Thankful no food (or face) was burned

We hosted a 'Friendsgiving' this week: because two coma-inducing meals are better than one.
by: Emily Blackwood News Editor

Bending over my heart-shaped, wooden cutting board, I felt a judgmental presence hovering behind me as I began to chop some rather large sweet potatoes. 

"You're not going to peel them first?" My roommate, Danielle, asked with the wavering concern of a mother, but without the undying love and support that's typically attached. 

"Nope," I said, not giving her the satisfaction of turning around. "This is how my mom told me to do it. Now go away, you're going to hate the way I quarter these." 

A loud slam erupted as I sliced a particularly tough sweet potato with a lot more force than necessary. Danielle squealed and ran back to her room. She might be annoyed for a few hours, but hey, what's a holiday without a little kitchen tension?

It was our annual (and by annual, I mean we did it once last year) Friendsgiving dinner, and I was in charge of making sweet potato casserole. Danielle has by far the most kitchen experience, so she handled the make-it-or-break-it items like the turkey and the stuffing. Thaine brought chips and salsa because I guess it's the only thing he knows how to make. E.J. brought a pie which he later took home before anyone could eat it. Erika brought a caprese salad. My brother, Brian, brought KFC. 

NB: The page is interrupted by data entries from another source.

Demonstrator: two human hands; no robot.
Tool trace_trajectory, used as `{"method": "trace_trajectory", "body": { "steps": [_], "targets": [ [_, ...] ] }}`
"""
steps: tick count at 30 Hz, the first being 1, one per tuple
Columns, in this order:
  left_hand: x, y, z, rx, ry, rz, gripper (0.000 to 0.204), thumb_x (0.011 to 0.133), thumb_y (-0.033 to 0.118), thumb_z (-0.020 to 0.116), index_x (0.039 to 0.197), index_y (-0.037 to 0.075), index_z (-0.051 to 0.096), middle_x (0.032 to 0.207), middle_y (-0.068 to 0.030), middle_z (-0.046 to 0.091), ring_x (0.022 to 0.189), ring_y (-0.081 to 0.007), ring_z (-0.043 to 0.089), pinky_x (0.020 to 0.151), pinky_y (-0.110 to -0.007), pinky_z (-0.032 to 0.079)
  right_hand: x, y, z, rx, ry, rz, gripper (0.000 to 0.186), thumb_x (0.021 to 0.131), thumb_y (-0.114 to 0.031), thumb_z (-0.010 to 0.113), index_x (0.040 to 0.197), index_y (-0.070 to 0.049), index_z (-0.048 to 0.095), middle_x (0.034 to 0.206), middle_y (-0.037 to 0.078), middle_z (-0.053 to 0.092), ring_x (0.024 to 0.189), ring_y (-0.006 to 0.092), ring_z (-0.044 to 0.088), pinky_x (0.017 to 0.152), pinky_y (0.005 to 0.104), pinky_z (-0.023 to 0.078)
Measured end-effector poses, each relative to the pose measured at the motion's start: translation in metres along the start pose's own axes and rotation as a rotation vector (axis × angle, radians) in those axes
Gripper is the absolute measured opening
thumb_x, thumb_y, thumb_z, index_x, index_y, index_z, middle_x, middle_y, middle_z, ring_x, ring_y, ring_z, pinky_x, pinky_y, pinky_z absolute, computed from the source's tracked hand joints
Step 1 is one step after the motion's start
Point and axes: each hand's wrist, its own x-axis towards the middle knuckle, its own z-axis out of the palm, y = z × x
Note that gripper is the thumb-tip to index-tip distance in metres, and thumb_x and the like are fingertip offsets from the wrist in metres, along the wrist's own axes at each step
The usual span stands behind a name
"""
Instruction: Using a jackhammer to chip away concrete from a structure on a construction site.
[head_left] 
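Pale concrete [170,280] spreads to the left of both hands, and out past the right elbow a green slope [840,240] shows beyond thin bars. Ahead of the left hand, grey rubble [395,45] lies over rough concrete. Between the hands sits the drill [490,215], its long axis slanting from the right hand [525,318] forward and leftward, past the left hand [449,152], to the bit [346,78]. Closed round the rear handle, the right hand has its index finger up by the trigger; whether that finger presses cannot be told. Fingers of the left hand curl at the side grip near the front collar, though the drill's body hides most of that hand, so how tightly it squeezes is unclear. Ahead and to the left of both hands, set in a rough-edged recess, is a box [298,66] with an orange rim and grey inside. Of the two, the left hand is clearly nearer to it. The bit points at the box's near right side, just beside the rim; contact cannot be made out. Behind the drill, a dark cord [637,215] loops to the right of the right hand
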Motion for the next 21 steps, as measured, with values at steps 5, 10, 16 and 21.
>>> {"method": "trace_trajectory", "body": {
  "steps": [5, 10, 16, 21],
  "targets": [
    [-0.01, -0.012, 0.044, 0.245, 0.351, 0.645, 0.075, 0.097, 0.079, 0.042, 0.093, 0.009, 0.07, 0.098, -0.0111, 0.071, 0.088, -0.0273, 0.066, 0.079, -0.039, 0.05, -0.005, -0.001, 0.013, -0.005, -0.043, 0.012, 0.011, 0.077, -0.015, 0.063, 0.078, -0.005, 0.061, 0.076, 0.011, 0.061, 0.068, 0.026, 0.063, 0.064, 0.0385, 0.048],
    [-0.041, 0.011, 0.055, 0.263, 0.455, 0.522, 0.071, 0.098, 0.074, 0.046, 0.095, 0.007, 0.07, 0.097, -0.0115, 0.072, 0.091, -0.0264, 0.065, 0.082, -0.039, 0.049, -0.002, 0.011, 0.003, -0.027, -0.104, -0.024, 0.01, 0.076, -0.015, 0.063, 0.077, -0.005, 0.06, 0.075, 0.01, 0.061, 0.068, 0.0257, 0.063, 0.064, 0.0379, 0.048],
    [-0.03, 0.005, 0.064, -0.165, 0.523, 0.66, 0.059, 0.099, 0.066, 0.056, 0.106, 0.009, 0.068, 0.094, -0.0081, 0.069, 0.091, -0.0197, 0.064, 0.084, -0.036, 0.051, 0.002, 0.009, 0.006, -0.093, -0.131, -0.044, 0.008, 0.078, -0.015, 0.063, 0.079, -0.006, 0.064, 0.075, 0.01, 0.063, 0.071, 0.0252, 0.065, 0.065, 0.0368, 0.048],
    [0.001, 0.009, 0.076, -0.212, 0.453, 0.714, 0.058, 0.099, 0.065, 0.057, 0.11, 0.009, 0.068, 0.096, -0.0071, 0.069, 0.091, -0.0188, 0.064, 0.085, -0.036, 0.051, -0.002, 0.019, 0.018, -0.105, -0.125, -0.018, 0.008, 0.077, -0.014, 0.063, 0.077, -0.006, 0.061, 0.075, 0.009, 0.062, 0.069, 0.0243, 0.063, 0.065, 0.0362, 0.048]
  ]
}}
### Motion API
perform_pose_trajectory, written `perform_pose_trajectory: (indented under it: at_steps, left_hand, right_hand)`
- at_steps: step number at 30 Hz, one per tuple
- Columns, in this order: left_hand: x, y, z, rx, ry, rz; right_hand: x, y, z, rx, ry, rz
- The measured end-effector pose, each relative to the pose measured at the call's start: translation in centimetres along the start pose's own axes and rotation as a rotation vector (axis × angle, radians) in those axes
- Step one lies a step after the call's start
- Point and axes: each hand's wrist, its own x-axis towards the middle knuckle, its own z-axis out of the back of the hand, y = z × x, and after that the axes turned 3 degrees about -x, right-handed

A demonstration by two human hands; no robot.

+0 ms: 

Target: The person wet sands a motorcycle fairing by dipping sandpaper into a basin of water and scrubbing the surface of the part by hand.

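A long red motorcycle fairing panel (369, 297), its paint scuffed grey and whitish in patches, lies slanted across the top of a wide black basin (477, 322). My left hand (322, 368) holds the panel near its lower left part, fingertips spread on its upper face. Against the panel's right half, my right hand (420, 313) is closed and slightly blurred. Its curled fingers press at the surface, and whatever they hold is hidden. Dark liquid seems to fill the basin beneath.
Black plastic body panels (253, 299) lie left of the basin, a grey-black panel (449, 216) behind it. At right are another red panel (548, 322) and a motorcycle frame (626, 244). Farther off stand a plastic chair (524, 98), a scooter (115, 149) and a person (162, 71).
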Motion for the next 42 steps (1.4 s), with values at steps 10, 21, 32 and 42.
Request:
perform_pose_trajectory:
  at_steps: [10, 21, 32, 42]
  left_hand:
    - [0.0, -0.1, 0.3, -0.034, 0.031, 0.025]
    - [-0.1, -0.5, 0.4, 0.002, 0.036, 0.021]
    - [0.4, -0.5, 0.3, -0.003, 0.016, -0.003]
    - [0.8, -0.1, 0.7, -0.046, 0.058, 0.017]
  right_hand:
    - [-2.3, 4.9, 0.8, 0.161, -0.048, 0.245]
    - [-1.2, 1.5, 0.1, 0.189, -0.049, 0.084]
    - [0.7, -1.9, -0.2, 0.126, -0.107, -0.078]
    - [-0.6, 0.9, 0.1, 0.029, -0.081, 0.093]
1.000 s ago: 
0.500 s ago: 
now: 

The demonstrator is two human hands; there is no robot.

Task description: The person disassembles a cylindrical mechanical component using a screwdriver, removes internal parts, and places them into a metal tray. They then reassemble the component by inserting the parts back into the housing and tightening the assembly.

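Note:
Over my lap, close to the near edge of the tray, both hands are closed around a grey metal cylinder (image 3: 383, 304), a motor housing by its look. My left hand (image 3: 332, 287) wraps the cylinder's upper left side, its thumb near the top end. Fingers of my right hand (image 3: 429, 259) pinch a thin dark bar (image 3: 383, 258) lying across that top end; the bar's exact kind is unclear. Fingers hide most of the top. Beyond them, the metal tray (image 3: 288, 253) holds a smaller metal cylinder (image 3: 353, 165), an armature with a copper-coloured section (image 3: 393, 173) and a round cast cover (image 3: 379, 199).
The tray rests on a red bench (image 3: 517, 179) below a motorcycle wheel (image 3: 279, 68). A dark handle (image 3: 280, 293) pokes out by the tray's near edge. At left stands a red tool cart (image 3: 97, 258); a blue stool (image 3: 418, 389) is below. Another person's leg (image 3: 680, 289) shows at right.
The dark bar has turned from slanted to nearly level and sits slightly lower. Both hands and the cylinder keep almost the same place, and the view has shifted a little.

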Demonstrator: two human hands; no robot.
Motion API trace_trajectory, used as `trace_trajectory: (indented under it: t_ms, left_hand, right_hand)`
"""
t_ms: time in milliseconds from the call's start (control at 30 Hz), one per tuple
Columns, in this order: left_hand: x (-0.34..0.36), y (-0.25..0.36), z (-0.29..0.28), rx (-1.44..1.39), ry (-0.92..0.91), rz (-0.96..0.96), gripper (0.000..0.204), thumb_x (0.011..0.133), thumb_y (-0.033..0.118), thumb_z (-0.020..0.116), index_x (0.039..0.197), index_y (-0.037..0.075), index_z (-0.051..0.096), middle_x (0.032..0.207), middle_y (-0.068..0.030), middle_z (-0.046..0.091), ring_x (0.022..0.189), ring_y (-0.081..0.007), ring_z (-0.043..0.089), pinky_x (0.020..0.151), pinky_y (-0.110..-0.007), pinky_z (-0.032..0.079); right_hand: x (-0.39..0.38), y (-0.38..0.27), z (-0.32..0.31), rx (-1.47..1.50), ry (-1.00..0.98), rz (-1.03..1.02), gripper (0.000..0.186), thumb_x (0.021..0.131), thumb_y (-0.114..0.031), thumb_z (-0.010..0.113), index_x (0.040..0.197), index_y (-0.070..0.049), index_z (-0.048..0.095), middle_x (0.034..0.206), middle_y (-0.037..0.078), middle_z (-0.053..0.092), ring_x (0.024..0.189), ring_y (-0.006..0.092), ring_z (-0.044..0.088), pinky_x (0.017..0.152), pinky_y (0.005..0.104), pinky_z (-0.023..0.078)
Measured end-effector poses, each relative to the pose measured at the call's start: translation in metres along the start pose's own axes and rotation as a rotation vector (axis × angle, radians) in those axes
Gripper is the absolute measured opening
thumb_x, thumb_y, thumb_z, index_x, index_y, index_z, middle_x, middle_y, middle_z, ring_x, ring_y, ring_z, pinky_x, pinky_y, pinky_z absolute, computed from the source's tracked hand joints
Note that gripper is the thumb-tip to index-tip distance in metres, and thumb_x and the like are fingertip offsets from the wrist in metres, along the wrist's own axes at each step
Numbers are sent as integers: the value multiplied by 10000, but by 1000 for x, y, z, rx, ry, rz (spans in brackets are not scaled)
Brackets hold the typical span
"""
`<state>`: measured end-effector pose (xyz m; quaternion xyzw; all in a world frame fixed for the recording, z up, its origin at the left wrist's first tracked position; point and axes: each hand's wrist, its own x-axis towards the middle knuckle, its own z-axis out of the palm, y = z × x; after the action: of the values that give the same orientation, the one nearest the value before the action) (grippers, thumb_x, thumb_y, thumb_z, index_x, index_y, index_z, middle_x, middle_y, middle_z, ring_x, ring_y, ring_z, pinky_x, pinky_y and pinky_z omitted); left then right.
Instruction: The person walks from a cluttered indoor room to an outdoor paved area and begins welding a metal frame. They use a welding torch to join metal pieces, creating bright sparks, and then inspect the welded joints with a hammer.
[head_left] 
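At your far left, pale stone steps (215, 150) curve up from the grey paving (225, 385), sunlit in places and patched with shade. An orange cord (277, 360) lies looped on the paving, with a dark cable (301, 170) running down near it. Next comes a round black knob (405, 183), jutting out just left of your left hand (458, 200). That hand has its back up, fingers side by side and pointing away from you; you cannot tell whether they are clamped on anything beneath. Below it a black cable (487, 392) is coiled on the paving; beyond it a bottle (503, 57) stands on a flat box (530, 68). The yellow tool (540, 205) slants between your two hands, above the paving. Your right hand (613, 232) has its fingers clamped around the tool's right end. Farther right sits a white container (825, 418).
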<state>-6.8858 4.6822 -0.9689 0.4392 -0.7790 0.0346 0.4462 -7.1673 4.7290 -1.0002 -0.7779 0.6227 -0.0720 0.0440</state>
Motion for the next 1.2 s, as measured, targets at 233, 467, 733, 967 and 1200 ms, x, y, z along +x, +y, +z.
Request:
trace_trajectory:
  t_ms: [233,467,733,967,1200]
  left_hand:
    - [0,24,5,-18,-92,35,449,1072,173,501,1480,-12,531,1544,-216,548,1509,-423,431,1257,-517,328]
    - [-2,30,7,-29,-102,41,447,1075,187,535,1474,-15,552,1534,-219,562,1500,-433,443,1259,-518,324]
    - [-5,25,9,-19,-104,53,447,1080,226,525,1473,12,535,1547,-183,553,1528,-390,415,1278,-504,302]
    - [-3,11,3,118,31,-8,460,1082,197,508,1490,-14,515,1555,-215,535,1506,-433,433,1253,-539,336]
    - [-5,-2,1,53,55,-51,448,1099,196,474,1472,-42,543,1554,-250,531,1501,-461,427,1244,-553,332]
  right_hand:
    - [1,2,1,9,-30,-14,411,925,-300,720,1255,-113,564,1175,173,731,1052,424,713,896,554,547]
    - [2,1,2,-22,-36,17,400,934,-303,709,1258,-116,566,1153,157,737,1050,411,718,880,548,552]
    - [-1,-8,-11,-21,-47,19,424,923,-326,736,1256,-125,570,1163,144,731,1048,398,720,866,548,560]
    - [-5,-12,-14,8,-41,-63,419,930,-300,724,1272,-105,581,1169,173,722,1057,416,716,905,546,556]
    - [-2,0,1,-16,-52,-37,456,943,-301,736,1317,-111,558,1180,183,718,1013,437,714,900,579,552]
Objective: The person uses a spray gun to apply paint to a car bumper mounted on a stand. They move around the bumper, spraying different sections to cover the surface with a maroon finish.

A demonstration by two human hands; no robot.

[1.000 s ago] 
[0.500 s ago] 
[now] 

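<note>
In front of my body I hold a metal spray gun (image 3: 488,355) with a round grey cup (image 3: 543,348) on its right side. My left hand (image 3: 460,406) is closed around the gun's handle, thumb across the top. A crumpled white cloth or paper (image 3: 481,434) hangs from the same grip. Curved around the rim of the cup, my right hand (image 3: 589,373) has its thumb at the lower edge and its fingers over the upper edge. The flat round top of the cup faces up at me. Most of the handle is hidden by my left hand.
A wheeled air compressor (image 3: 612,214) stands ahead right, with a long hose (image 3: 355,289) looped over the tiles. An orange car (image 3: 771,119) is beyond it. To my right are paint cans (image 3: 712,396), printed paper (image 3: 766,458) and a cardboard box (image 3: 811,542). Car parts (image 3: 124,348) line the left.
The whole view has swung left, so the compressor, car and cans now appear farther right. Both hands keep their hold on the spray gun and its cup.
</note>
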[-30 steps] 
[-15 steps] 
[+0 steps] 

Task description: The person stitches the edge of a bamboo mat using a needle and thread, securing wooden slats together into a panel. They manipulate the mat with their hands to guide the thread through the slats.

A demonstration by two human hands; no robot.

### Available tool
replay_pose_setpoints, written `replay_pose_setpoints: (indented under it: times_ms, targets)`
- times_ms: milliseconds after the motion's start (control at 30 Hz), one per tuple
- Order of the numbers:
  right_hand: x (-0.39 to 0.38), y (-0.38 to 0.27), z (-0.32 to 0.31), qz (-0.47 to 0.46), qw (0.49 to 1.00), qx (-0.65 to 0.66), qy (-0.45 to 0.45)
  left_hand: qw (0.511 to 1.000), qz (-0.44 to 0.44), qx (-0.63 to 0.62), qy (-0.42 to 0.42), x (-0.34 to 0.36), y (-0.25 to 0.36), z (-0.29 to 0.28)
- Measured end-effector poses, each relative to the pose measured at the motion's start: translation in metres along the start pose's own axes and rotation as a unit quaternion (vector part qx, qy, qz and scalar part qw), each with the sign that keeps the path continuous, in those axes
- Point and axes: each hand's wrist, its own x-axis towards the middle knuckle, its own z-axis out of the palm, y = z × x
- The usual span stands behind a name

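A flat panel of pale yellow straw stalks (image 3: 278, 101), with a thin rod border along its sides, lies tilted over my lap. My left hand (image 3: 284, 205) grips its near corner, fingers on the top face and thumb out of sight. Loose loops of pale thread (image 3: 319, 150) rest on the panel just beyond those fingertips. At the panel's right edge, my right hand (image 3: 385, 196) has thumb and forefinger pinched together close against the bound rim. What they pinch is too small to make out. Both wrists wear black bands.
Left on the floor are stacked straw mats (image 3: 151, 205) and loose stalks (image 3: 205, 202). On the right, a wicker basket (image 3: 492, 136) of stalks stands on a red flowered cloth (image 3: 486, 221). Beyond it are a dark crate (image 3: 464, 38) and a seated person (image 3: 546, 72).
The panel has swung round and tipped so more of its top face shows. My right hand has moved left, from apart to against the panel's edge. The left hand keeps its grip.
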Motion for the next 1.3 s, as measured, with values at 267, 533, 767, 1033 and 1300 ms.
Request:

We had ourselves a real feast. 

Always a chaotic mess, the line for filling up our plates was immediately messed up when E.J. decided to go counterclockwise against the rest of us. He and I met face-to-face at the KFC bucket. 

"I'm getting the first drumstick," he impolitely informed me as reached his hand in and grabbed what was easily the largest piece. Though obviously frustrated, I decided in the spirit of Friendsgiving to just let it go. 

Once we all sat down at our picturesque table (courtesy of Danielle), I played mom and forced everyone to go around the room and say what they were thankful for.

"The one thing I'm grateful for this year," My boyfriend, Austin, said as he stood up out of his chair, and kissed me my head. "Is my girlfriend Emily." 

"Awws" and "Ewws" rang around the table. I'm thankful my boyfriend is such a suck-up. 

Some were sweet, like when Terrele said he was thankful for his big brother, E.J., and called us all family. Some were silly, like when Brian reenacted a scene from "Tallageda Nights," or when Alex said he was thankful we were all still his friends despite his sassy attitude. And all were reminders that "friends" and "family" will forever be interchangeable words.